The Other Side of the Glass ...

I have just returned from a visit to the hospital. It was during this visit that I realized ... we are on the other side of the glass. It has been 4 1/2 months since I first yearned to be on "the other side", the glass barrier that separates the critically ill babies from the ones progressing towards discharge. 4 1/2 months and a different hospital ... 4 1/2 months of three critical illnesses, countless tests and x-rays and IVs and procedures ... 4 1/2 months of poor prognoses, of "there is still a chance", of lost sleep and sleep that, when it did come, was deeply disturbed - and deeply disturbing ... periods of idleness and others of manic activity, of lost hope and hope clung to in desperation ... of faith ... faith shaken and faith regained. Today, Emma is at full-feeds once again. Tonight, I will hold my breath as we revisit this juncture where she has been twice before - the place where her intestines seem to be taxed to their limit, the place where she has come to only to fail. And I will pray that this time - oh, please, this time - she will not fail. She is off oxygen, there are no IVs penetrating that tiny body save the Broviac catheter that the doctors dare not pull just yet ... There is nothing to keep her from being home by the month's end ... if only she does not fail this time.

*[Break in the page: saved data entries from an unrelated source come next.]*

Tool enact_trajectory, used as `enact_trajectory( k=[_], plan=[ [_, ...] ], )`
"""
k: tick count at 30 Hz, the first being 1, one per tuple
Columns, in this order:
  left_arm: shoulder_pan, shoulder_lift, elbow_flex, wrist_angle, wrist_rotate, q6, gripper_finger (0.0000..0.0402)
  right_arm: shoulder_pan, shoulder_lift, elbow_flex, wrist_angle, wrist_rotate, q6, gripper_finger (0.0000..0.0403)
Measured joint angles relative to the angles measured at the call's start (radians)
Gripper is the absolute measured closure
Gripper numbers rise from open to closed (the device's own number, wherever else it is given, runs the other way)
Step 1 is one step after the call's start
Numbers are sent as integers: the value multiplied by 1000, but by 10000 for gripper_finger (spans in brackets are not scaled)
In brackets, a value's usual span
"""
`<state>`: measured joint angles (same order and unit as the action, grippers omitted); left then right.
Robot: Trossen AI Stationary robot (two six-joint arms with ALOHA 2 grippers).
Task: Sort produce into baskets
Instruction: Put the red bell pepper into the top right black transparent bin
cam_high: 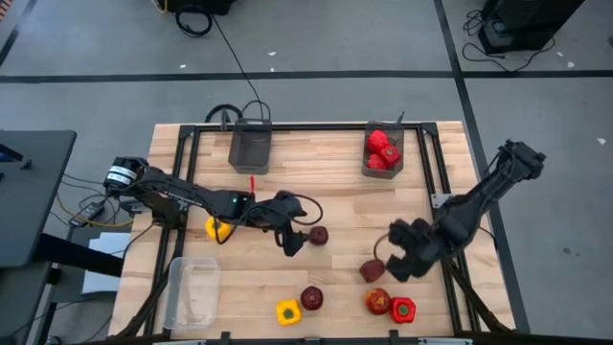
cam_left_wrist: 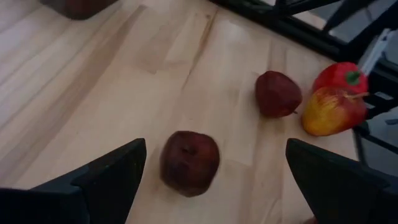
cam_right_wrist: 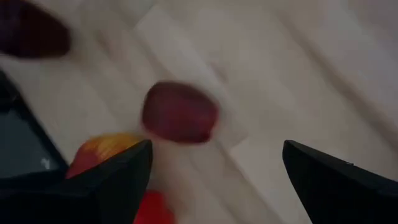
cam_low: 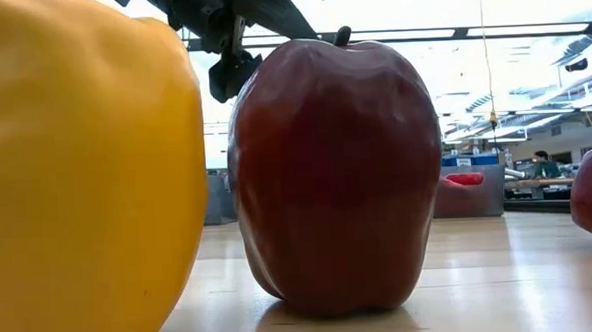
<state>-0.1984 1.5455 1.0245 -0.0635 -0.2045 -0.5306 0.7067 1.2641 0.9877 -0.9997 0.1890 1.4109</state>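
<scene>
My left gripper [cam_high: 289,240] is open above the table's middle, just left of a dark maroon fruit [cam_high: 317,235]. In the left wrist view that fruit [cam_left_wrist: 189,162] rests on the wood ahead of the gap between my fingers [cam_left_wrist: 214,155], untouched. My right gripper [cam_high: 400,257] is open just right of another maroon fruit [cam_high: 372,271]. In the right wrist view this fruit [cam_right_wrist: 180,112] lies ahead of the fingers [cam_right_wrist: 214,149], apart from them. The far right grey bin [cam_high: 383,151] holds red peppers. The far left grey bin [cam_high: 251,146] shows nothing inside.
A clear tub [cam_high: 193,290] stands at the near left. A yellow pepper [cam_high: 217,228] lies under my left arm. Near the front edge lie a yellow pepper [cam_high: 287,311], a maroon fruit [cam_high: 312,298], an orange-red pepper [cam_high: 377,301] and a red pepper [cam_high: 402,309].
</scene>
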Motion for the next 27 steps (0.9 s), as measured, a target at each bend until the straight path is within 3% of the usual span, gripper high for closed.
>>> enact_trajectory(
  k=[12, 18, 27],
  plan=[
    [-14, 0, 0, 16, -11, -2, 9, 192, 235, 158, 12, -50, -13, 34],
    [-14, 0, 0, 27, -11, -4, 9, 250, 271, 226, 35, -68, 11, 33],
    [-14, 0, 0, 38, -8, 0, 9, 268, 273, 260, -24, -218, -17, 21]
  ],
)
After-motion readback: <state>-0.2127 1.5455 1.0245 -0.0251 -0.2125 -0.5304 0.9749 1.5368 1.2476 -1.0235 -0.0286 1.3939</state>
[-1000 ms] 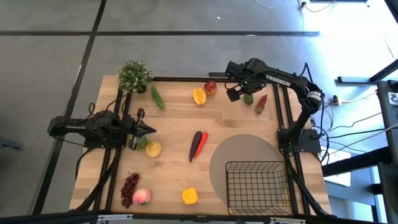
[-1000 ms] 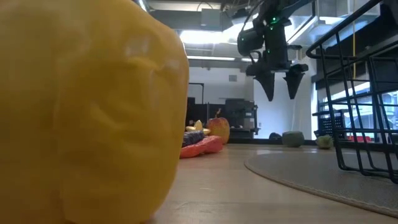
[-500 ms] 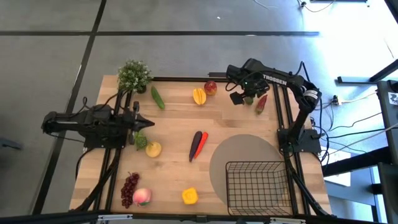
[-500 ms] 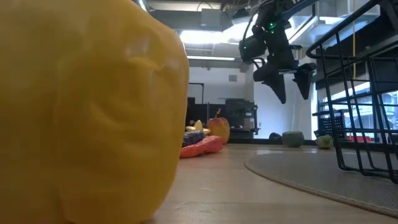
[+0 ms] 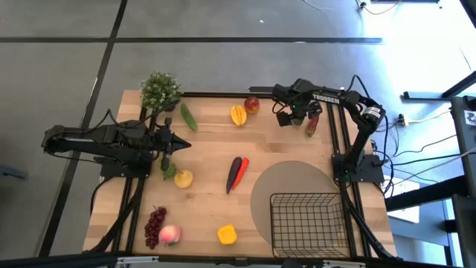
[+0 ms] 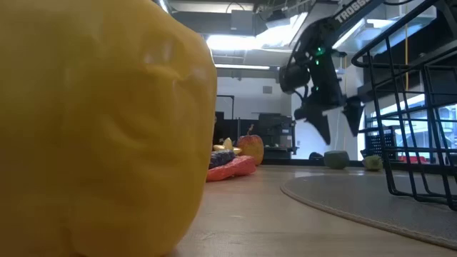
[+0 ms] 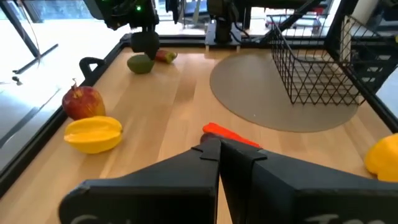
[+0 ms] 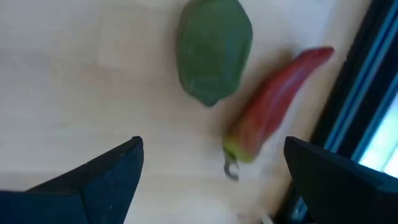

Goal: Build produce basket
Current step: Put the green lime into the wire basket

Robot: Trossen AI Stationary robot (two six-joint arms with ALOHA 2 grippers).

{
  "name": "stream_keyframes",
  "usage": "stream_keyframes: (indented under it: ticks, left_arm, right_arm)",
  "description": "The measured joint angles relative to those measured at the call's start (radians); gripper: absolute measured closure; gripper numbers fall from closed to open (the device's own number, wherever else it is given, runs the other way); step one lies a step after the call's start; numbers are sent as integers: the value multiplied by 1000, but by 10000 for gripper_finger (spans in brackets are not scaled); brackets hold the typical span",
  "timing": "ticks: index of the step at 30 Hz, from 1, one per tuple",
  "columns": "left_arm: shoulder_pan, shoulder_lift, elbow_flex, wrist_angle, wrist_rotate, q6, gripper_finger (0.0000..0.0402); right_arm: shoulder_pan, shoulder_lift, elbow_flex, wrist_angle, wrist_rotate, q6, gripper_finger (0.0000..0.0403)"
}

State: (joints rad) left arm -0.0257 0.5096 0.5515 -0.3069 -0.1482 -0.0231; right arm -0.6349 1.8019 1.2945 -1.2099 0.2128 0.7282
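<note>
Right gripper [image 5: 296, 115]: high in the upper right of the high view, fingers spread wide and empty, poised over a green fruit [image 8: 214, 51] and a red chili [image 8: 273, 102].
Left gripper [image 5: 169, 145]: waits at the left of the table, fingers pressed together, holding nothing.
Basket [image 5: 309, 223]: lower right of the high view, on a round grey mat [image 5: 286, 182], with no produce visible inside.
Step in hand: judged as the approach to a first pick, the green fruit or the chili.
Doing it well: centre the 2 fingers on 1 item only; the chili lies just beside the fruit, so a careless descent could nudge both.
Right wrist view: shows fruit and chili near each other but apart, which the high view hides under the arm.
Low view: the yellow pepper [image 6: 100, 128] fills the left half; the fingertips hang clear above the table.
</note>
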Motion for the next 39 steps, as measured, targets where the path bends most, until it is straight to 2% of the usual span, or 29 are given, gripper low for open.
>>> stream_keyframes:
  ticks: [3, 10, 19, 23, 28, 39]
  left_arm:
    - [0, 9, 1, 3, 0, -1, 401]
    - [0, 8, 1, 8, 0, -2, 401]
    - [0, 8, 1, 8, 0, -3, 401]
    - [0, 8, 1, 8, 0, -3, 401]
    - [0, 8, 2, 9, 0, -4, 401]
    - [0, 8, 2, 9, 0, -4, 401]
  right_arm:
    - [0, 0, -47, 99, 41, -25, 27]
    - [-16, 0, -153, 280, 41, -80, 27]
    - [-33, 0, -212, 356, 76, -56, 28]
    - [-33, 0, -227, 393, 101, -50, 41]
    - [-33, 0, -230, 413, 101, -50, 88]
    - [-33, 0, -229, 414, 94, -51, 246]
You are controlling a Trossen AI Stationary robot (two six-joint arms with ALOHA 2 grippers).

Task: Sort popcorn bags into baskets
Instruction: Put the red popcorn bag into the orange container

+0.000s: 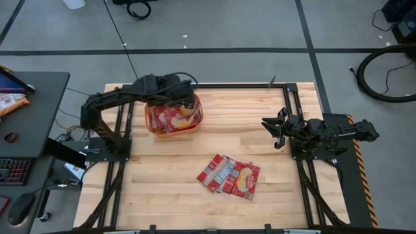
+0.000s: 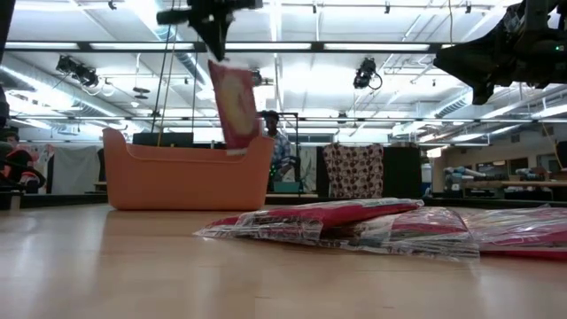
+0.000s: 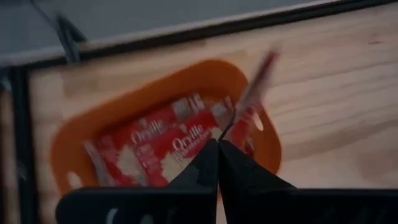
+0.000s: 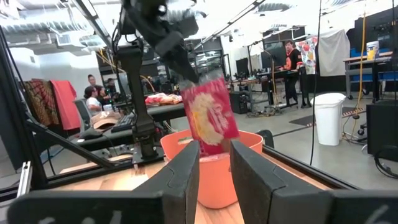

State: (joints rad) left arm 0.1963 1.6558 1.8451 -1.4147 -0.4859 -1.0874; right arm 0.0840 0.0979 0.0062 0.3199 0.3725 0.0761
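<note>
Over the tub [image 1: 174,121], toward the bench's far-left part, one packet [image 2: 232,105] hangs upright, pinched at its top edge by the left end effector [image 2: 213,35], whose fingers are closed tight on it. Its lower edge dips just below the tub's rim in the low view, and it hangs toward the tub's right end. From the left wrist view the packet [image 3: 254,93] shows edge-on, slanting away from the closed fingers [image 3: 219,163] above the tub [image 3: 74,137]. Several more red packets [image 3: 163,142] already lie flat inside, overlapping on its floor.

Near the middle of the bench's near half, well apart from the tub, three packets [image 1: 229,174] lie flat in an overlapping fan. In the low view they make a low crinkled heap [image 2: 372,226] on the wood.

The tub is orange, with rounded corners and low walls, and sits close to the bench's far edge [image 1: 227,86].

The right end effector [image 1: 273,127] is raised beside the right edge of the bench, pointing toward the centre. Its fingers are a narrow way apart and carry nothing; its wrist view looks between them [image 4: 214,168] at the hanging packet [image 4: 210,117] and the tub [image 4: 211,168] behind it.

Beyond the bench, people [image 4: 99,94] sit at desks in the room behind.
</note>
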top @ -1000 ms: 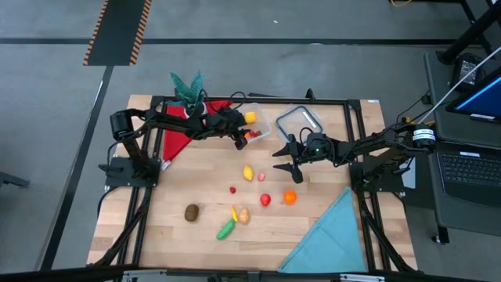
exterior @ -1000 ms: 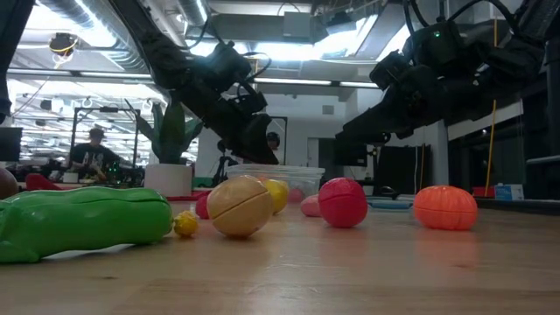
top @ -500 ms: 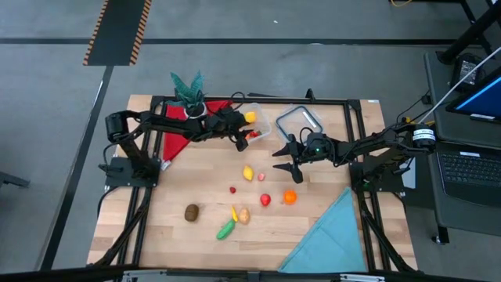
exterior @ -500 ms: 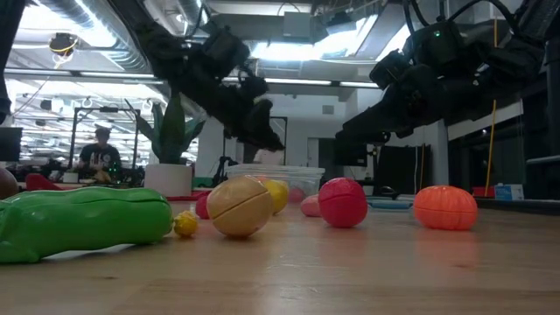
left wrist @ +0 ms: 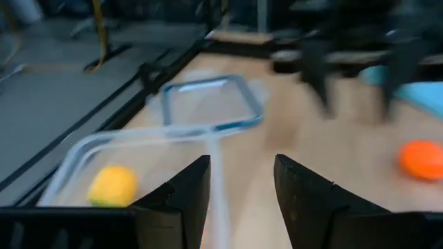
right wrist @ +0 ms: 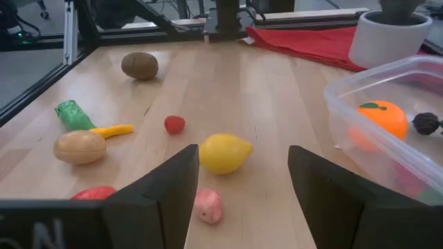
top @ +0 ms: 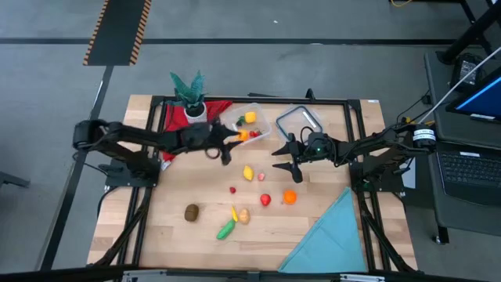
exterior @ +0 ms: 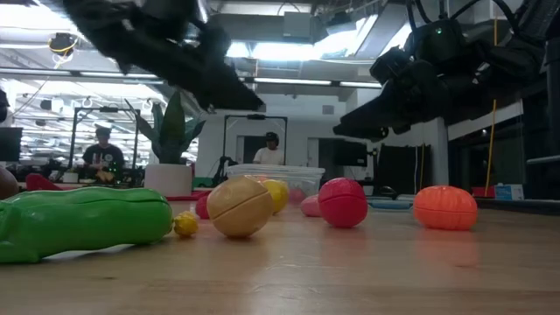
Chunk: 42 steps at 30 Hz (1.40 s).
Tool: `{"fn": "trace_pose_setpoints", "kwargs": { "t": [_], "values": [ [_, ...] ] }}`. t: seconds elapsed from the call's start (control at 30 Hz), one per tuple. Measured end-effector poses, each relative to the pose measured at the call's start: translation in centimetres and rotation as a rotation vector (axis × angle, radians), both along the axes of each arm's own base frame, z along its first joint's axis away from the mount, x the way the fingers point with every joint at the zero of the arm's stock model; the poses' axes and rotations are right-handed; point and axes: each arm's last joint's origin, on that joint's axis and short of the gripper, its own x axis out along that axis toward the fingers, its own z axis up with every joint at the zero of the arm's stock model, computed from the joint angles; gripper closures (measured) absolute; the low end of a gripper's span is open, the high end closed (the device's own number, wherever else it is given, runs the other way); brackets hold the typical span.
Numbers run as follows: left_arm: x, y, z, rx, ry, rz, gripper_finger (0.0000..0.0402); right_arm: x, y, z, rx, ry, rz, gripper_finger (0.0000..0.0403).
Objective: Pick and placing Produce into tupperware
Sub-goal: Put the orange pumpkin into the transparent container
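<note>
On the wooden table [top: 313, 227] near its far edge sits the small clear plastic square tupperware [top: 249, 125], with an orange toy fruit [right wrist: 383, 119] and some red pieces inside it, beside a flat clear lid with a dark blue rim [top: 299, 121]. My left gripper [top: 221, 150] hangs just off the container's near-left corner, fingers [left wrist: 181, 194] apart with nothing between them. My right gripper [top: 288, 164] hovers over the middle of the board, its fingers [right wrist: 160, 194] also spread and empty, pointing toward a yellow toy lemon [right wrist: 225, 153] and a small pink piece [right wrist: 208, 205] close in front of it. Loose produce lies scattered on the near half: an orange toy pumpkin [top: 290, 197], a red tomato [top: 265, 200], a tiny red berry [top: 232, 189], a brown kiwi [top: 192, 212], a tan potato [top: 244, 215], and a green pea pod [top: 225, 229]. A red cloth [top: 176, 133] and a potted plant in a white pot [top: 190, 98] stand at the far left, a light blue cloth [top: 333, 235] at the near right
</note>
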Motion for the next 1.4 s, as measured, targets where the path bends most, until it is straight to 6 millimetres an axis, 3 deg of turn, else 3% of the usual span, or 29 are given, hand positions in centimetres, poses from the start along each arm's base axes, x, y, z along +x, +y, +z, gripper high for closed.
{"fn": "trace_pose_setpoints", "kwargs": {
  "t": [0.2, 0.47, 0.83, 1.13, 1.4],
  "values": [
    [-2.8, -3.0, -0.2, 0.063, -0.105, -0.077, 0.0247, -0.1, 0.4, 0.1, 0.006, 0.007, 0.024, 0.0178],
    [-5.6, -4.9, -1.4, 0.031, -0.128, -0.018, 0.0258, -0.2, 0.8, 1.1, 0.058, -0.034, 0.031, 0.0178],
    [-5.8, -5.5, -1.6, 0.044, -0.121, -0.02, 0.0254, -0.2, 0.8, 0.9, 0.185, 0.004, -0.006, 0.0164],
    [-5.8, -5.4, -1.6, 0.06, -0.114, -0.02, 0.0245, -0.3, 0.9, 1.0, 0.017, -0.011, 0.053, 0.0082],
    [-5.8, -5.8, -1.6, 0.054, -0.116, -0.038, 0.0254, -1.5, 3.2, 1.2, -0.076, 0.118, 0.22, 0.0075]
  ]
}}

They performed an ultrasound on Emma today to ascertain the extent of damage suffered by her liver due to the TPN. I stood near her bedside, trying to busy myself with folding her clothes and tidying her little corner of the ward. But, my eye was drawn to the glass, and what lay on the other side. So many ill babies, so many machines preserving the tiny lives that dwell in the glass enclosures, so few visitors, so many nurses. So many noises - noises punctuated by louder, angrier noises that mean something is amiss, something needs to be attended to right now, someone has a need that, if not met, will mean life no more. My time there is over, and I am so grateful. But the memories ... Oh, the memories are fresh, raw in their intensity. The day they whisked her away in a helicopter, a day I sunk to a low I have never felt before - and hope never to feel again. The eight-day bedside vigil when air was pulsed into her lungs ...lungs so fragile, so damaged the doctors can only describe their healing as "miraculous". The swollen, red body of a baby who existed, but whom I had never really "met", to whom I could only offer comfort through the touch of my finger on her hand ... a hand so small ... a baby so small ... so very, very small, a wedding ring could encircle her tiny wrist ... The train of doctors who have treated her, the faces of the many nurses, faces I know, but names I cannot recall, delicate touches and calming voices more readily come to mind ... a level of expertise and dedication I am eternally grateful for. The one nurse who, seven months pregnant herself, had the presence of mind to discreetly provide me with privacy by bringing a curtain to the bedside as the reality of Emma's condition hit me full force ... (To her, I am forever grateful .) Too much to remember, too much to forget, the paradoxes pervade my brain, resulting in a jumble of emotions, a frenzy of activity at times, juxtaposed against an overwhelming feeling of "I cannot go on". Our lives here will go on - come what may. But life will never be the same. But, in that difference, God willing, we will have Emma ... here where she belongs.